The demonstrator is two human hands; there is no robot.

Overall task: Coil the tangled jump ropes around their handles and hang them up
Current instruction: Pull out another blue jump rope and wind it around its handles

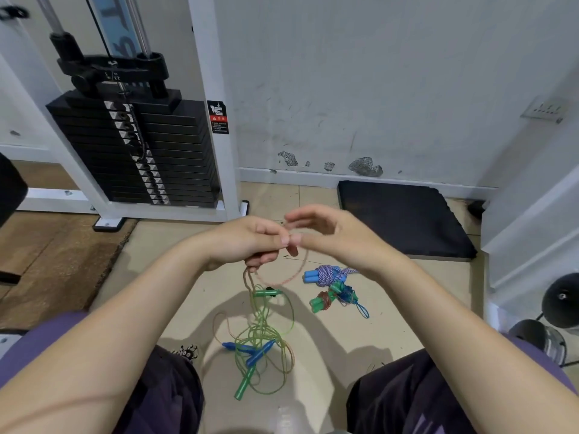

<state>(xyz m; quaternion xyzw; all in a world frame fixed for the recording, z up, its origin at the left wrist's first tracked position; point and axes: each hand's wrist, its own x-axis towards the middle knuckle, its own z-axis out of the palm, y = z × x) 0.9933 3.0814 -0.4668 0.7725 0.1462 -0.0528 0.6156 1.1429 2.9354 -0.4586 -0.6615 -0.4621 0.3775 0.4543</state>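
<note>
Left hand (pixel 250 242) grips thin pinkish-brown cord (pixel 282 280); right hand (pixel 326 234) pinches it. Wind tight, keeping clear of the green tangled rope (pixel 266 333).

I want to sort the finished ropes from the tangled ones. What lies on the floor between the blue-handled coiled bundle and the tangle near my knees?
In the head view, a second coiled bundle with green handles lies between the blue-handled bundle and the tangle.

Coiled ropes (pixel 332 277) right of tangle (pixel 260 343)
</note>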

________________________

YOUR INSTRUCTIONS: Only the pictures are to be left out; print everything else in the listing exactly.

THE ANSWER:
The demonstrator is two human hands; there is no robot.

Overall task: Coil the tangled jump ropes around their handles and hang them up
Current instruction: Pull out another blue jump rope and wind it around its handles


<state>(xyz m; quaternion xyzw; all in a world frame fixed for the recording, z up, its origin at the left wrist's first tracked position; point and axes: each hand's wrist, its own x-axis towards the middle knuckle, its own z-axis out of the palm, y = z × x) 0.9933 3.0814 -0.4668 0.7725 0.1462 -0.0528 0.6156 1.1429 2.9354 -0.4586 -0.6615 -0.4621 0.3775 0.4543</state>
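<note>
Left hand (pixel 250 242) grips thin pinkish-brown cord (pixel 282 280); right hand (pixel 326 234) pinches it. Wind tight, keeping clear of the green tangled rope (pixel 266 333).

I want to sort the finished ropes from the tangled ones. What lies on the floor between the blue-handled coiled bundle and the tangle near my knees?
In the head view, a second coiled bundle with green handles lies between the blue-handled bundle and the tangle.

Coiled ropes (pixel 332 277) right of tangle (pixel 260 343)
</note>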

Now the answer is complete.